We could also manage the connection space and thus, never run into
the shortage of ports ever again.  When the port space is full or
we've run into some other artificial limit, then we simply close
down some other connection to make space.
I think we should do this for text-based mounts; however this would
mean the connection management would happen in the kernel, which (only
slightly) complicates things.

I was thinking about this a little last week when Trond mentioned
implementing a connected UDP socket transport...

It would be nice if all the kernel RPC services that needed to send a
single RPC request (like mount, rpcbind, and so on) could share a
small managed pool of sockets (a pool of TCP sockets, or a pool of
connected UDP sockets).  Connected sockets have the ostensible
advantage that they can quickly detect the absence of a remote
listener.  But such a pool would be a good idea because multiple mount
requests to the same server could all flow over the same set of
connections.

But we might be able to get away with something nearly as efficient if
the RPC client would always invoke a connect(AF_UNSPEC) before
destroying the socket.  Wouldn't that free the ephemeral port
immediately?  What are the risks of trying something like this?


Why is all the talk here only about RPC level solutions?

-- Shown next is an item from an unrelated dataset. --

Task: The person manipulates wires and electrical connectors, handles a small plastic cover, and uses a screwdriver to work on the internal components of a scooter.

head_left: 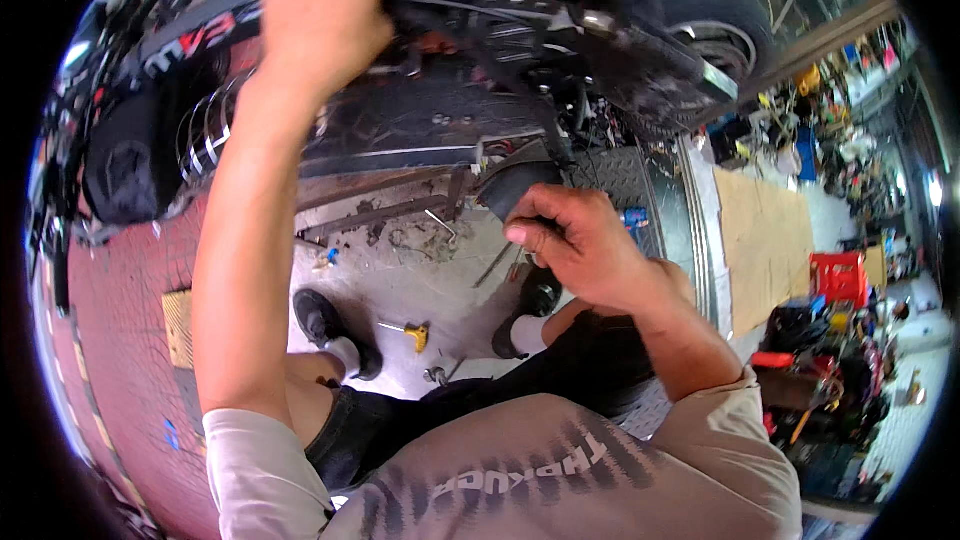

Newer kernels already have a good deal of extra throttling of writes at
the NFS superblock level, and there is even a sysctl to control the
amount of outstanding writes before the VM congestion control sets in.
Please see /proc/sys/fs/nfs/nfs_congestion_kb

The throttling of writes definitely seems like a NFS level issue,
so that's a good thing.  (RHEL-5 might be a tad far enough behind
to not be able to take advantage of all of these modern
things...  :-))

The connection manager would seem to be a RPC level thing, although
I haven't thought through the ramifications of the NFSv4.1 stuff
and how it might impact a connection manager sufficiently.